**WORK INSTRUCTIONS**
Report how many lines below include the string "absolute". Please keep the reply to that number.

Extracted records

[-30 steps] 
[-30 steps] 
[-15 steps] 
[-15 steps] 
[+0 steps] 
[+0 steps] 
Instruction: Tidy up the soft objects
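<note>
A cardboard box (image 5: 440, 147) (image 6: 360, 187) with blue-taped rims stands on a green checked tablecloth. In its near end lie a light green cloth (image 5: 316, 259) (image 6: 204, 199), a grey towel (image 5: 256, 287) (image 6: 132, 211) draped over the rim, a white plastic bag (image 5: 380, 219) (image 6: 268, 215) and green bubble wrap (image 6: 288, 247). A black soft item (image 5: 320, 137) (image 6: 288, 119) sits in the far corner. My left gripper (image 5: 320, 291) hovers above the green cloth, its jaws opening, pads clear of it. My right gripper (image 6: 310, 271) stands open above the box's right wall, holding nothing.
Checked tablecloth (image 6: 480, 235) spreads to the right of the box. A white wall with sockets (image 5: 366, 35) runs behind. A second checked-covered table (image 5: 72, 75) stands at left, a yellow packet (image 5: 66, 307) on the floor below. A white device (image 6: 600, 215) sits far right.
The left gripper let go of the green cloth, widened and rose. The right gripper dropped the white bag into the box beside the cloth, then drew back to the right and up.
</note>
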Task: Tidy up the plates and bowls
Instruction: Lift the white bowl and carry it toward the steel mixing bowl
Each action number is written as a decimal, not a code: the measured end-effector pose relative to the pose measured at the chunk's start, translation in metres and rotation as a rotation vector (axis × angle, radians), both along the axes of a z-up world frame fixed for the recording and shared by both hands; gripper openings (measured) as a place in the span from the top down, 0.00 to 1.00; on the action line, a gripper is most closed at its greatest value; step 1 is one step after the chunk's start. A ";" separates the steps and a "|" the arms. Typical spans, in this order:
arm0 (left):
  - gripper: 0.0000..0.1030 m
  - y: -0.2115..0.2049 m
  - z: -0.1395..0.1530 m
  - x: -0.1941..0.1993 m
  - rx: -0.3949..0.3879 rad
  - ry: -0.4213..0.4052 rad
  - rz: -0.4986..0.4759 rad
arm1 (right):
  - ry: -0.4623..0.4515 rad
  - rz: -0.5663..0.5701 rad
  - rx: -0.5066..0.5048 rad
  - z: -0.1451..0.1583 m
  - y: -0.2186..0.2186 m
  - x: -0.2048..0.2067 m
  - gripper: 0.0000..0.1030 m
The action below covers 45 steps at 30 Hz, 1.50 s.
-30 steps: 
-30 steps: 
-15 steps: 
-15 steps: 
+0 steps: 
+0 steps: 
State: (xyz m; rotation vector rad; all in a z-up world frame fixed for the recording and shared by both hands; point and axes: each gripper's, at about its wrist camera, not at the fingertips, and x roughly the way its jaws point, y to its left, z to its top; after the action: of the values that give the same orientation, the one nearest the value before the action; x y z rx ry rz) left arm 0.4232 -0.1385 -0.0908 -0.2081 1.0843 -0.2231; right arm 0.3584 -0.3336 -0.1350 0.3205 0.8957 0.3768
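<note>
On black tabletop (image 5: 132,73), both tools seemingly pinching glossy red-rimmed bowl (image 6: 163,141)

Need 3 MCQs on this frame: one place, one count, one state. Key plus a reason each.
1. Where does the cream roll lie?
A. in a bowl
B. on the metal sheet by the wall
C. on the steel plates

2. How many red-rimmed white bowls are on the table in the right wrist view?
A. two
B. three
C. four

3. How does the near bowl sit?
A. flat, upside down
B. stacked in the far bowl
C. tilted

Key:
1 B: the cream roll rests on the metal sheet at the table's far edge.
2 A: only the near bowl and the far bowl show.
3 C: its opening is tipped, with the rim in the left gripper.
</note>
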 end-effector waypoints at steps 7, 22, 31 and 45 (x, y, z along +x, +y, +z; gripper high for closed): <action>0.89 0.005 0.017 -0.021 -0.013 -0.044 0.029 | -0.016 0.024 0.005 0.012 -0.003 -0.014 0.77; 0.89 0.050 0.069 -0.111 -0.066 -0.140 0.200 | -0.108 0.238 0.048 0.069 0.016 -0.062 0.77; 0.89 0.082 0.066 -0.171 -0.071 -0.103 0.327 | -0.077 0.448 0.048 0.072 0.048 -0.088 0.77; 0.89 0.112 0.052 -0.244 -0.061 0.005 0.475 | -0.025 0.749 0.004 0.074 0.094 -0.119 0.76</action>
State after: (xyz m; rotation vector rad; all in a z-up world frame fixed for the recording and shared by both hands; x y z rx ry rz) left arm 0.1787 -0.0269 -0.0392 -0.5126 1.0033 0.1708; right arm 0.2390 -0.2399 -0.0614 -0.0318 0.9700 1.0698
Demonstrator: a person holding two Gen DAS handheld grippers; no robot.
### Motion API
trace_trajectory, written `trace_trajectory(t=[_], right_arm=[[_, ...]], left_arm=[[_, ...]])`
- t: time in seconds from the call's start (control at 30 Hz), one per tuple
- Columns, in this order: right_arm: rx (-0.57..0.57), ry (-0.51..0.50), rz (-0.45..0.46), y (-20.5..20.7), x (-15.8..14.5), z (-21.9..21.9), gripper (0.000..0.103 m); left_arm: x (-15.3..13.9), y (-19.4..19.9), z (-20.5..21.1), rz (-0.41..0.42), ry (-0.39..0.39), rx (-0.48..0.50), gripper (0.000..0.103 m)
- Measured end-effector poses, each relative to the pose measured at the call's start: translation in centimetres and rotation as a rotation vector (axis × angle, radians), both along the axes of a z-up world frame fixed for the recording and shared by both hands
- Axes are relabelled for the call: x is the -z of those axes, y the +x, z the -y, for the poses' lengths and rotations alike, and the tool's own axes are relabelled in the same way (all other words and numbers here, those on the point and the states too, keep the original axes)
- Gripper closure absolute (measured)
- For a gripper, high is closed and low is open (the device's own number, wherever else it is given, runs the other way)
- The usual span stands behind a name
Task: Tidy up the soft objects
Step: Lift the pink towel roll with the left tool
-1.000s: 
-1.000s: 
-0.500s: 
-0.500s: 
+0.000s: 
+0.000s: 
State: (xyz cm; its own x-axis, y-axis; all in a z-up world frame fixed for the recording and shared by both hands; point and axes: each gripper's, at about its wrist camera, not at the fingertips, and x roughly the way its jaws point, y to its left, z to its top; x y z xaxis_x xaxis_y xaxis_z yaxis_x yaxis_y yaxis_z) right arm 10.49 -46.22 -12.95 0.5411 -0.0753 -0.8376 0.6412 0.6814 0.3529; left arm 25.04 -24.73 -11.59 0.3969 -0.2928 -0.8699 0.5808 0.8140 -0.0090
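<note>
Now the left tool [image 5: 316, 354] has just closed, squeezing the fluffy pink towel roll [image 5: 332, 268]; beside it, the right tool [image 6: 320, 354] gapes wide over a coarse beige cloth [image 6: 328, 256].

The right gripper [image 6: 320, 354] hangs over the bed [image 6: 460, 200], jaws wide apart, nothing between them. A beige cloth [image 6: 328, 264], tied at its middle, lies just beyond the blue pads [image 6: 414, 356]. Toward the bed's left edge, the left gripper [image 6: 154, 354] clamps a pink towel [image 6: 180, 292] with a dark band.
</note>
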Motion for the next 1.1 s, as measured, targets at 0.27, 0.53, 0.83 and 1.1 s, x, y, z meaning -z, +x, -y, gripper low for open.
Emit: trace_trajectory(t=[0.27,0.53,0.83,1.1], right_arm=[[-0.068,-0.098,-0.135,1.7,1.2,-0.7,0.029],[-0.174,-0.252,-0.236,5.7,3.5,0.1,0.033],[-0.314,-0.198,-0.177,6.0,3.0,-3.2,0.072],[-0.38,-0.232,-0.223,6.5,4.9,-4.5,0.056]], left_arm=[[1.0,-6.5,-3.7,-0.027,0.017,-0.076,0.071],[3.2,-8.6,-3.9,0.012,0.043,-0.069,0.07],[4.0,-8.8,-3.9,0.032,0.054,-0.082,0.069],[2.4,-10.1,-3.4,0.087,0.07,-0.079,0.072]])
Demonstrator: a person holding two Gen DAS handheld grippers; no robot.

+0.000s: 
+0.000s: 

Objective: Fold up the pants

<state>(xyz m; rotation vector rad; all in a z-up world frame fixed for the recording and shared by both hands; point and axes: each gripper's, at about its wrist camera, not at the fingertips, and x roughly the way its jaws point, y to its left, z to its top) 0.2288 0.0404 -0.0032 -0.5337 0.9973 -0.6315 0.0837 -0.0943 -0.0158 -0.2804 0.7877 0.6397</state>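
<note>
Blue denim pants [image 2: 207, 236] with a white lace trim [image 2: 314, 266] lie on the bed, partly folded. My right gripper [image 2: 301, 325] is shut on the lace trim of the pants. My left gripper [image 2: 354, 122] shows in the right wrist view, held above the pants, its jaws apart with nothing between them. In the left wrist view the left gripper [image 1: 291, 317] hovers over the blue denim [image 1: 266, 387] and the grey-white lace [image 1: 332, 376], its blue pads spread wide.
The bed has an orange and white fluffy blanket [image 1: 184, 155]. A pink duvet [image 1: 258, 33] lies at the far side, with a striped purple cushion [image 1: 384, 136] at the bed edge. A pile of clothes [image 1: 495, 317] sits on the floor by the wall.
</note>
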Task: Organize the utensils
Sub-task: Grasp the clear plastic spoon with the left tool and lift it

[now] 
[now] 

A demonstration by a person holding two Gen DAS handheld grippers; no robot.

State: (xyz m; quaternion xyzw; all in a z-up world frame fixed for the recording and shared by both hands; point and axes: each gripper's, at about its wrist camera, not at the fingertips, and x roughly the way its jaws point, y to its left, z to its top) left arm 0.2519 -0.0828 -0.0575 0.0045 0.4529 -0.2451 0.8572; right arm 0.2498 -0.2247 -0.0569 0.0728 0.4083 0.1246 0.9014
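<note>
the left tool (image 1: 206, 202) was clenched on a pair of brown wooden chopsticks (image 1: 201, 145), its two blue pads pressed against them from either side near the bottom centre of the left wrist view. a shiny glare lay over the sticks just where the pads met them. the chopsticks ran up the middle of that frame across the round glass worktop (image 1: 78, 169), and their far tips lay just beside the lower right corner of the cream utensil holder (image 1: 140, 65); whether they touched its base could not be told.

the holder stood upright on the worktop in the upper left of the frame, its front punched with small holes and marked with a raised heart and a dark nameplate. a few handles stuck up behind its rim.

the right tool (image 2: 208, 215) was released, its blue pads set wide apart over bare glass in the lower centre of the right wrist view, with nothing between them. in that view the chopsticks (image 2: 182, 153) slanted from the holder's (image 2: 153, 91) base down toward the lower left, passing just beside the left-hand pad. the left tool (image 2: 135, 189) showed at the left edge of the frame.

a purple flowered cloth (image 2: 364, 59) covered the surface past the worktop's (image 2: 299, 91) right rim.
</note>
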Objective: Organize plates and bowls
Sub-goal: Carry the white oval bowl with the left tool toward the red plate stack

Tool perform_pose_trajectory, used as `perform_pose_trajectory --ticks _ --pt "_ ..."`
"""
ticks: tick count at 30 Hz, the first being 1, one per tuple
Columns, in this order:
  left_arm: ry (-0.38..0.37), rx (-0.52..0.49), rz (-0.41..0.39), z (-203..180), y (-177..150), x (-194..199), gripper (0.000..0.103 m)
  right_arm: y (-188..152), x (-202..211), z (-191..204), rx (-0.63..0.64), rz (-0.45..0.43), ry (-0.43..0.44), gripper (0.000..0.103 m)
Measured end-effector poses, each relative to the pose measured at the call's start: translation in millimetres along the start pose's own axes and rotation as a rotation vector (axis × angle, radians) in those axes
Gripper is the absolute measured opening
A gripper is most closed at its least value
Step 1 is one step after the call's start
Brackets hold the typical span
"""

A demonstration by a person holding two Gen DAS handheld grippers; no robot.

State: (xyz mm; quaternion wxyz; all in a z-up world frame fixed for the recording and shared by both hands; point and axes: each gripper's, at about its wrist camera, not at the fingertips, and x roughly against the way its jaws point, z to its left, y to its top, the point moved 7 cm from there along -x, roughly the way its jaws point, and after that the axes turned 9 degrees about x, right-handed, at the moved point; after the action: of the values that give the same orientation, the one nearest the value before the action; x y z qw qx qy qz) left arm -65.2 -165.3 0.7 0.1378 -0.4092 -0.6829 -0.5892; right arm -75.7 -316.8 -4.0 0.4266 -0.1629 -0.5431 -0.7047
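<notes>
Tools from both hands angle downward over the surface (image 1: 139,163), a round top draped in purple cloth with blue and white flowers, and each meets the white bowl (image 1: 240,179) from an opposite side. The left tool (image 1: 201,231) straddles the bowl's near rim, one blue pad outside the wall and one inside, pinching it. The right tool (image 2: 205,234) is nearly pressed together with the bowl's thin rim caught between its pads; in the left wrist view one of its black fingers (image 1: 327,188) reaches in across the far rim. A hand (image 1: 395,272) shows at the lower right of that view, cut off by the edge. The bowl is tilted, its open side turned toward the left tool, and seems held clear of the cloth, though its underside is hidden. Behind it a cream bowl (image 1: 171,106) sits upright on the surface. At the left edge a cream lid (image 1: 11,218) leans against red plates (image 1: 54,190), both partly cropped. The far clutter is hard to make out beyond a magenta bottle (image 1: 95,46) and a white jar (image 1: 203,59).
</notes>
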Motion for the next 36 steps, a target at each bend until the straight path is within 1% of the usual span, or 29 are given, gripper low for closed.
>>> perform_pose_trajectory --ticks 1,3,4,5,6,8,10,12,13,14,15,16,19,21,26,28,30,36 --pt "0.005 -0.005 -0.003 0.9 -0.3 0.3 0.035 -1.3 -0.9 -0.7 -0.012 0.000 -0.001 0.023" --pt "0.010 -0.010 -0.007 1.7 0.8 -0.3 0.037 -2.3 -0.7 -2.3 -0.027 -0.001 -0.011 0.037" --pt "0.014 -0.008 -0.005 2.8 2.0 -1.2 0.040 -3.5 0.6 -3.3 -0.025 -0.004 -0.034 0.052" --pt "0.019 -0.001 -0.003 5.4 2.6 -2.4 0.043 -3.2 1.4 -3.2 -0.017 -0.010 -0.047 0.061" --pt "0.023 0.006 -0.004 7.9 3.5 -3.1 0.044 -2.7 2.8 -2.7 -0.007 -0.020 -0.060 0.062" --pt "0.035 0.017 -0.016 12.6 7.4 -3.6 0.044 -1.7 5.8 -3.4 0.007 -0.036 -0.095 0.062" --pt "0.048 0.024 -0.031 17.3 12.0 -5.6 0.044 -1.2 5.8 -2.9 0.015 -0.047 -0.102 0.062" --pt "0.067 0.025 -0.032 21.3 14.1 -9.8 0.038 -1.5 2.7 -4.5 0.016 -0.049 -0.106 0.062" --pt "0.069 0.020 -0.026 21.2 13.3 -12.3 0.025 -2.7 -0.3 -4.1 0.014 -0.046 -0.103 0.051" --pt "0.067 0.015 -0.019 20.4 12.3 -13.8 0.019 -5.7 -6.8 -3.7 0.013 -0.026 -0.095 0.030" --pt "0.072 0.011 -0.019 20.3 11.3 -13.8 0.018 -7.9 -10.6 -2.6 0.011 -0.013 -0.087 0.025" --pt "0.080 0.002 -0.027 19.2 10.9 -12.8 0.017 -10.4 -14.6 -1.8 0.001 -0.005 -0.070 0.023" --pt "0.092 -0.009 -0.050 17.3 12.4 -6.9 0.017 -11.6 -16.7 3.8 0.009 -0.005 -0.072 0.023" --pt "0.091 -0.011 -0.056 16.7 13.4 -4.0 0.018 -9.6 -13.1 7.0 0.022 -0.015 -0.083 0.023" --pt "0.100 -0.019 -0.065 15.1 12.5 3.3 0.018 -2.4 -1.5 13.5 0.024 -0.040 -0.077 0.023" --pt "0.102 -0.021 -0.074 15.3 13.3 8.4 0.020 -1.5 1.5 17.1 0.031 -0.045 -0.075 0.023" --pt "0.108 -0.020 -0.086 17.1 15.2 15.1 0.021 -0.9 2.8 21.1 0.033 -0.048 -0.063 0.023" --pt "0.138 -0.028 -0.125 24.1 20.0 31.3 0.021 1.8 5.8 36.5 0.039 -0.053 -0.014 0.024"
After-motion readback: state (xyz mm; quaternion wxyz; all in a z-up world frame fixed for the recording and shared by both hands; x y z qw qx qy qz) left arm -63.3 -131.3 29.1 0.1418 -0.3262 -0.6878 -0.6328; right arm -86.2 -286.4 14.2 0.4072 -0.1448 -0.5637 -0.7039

**OUTPUT OF THE TASK**
2